Notorious represents a triumph over adversity not because it's a great album — Duran Duran's fourth effort is a sleeper in the hits department compared to Rio or Seven and the Ragged Tiger — but because it exists at all. Its back story is so giddy with '80s problems it would take Kurt Loder a Very Special MTV News Break to hash it all out. Maybe the trouble began with singer Simon Le Bon's 1985 yacht accident, but who can say?

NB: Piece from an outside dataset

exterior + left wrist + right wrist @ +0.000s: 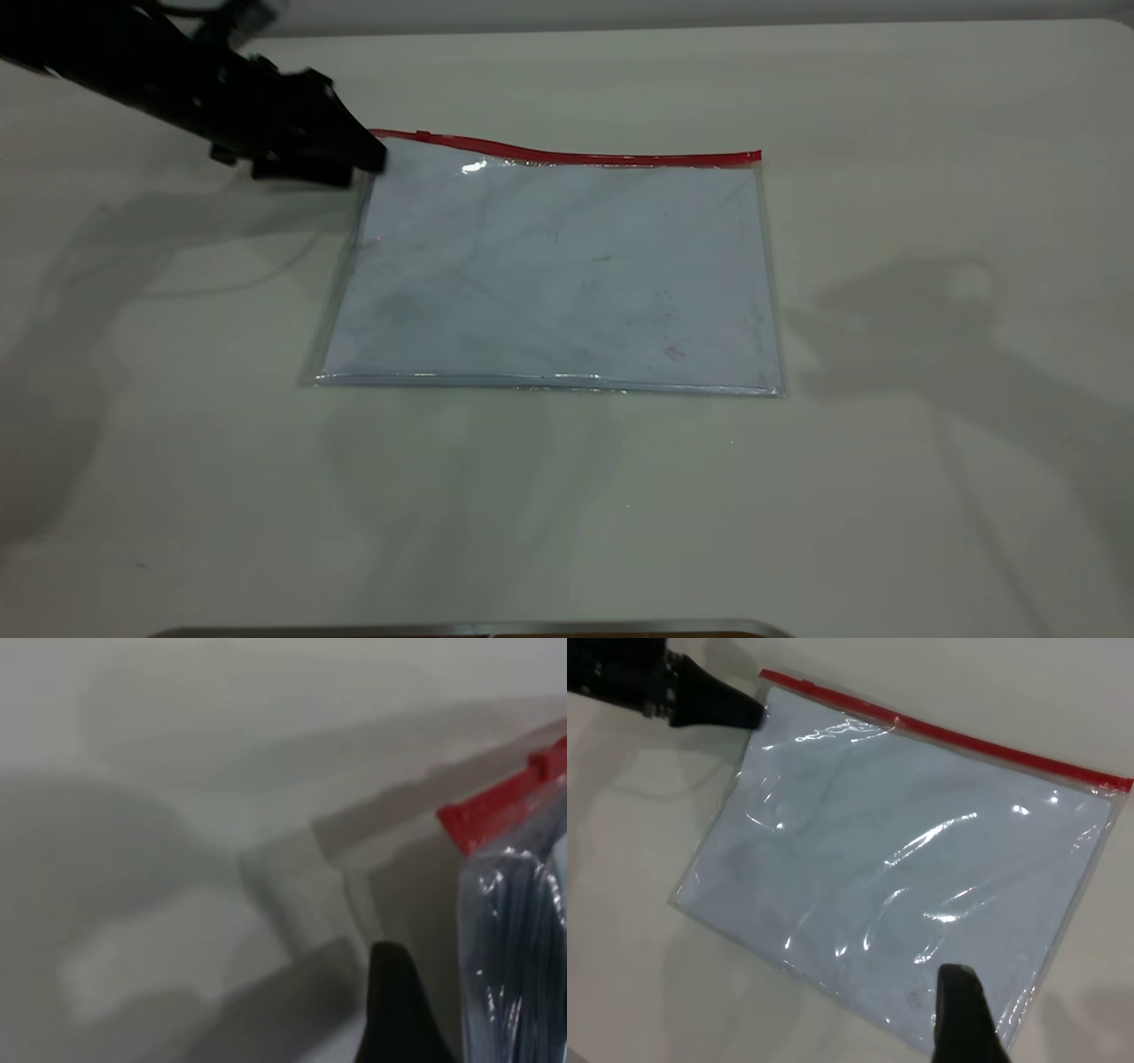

Hamstrung by the departure of two-thirds of the band's Taylors (drummer Roger retired to the English countryside after exhausting himself touring and posing for teen magazines; guitarist Andy left for a solo career after a stint in Power Station with Robert Palmer), Duran Duran sought to reinvent itself in 1986 as a more serious, rhythmic trio with large amounts of assistance from producer Nile Rodgers.

Duran Duran team with Nile Rodgers, reach beyond their comfort zone

If anyone could lend a little funk to Le Bon, keyboardist Nick Rhodes and bassist John Taylor, then Rodgers — who produced David Bowie's Let's Dance — was just the guy to do it. In that sense, Notorious finds Duran Duran reaching beyond its dance-pop comfort zone, a change particularly evident when Lenny Pickett's Borneo Horns blare over songs ("Meet El Presidente," "American Science") where flashy guitar hooks used to be. But in other ways Notorious is shockingly honest, at least for Le Bon, who sings about cruel treatment at the hands of the "serious" press on the title track and laments selling out on "Skin Trade." It's just a pity that self-reflection on fame and fortune goes over so poorly with the masses. "A Matter of Feeling," meanwhile, rivals "Save a Prayer" as the group's best ballad even if its six minutes float by in surreal, slightly subdued washes of synth melody. But Notorious will be best remembered for its title track; not only because it was sampled by Biggie or soundtracked Donnie Darko's Sparkle Motion dance team; but also for its incredible feat of stretching four syllables and a remedial funk-guitar line into a pop music form of public defense.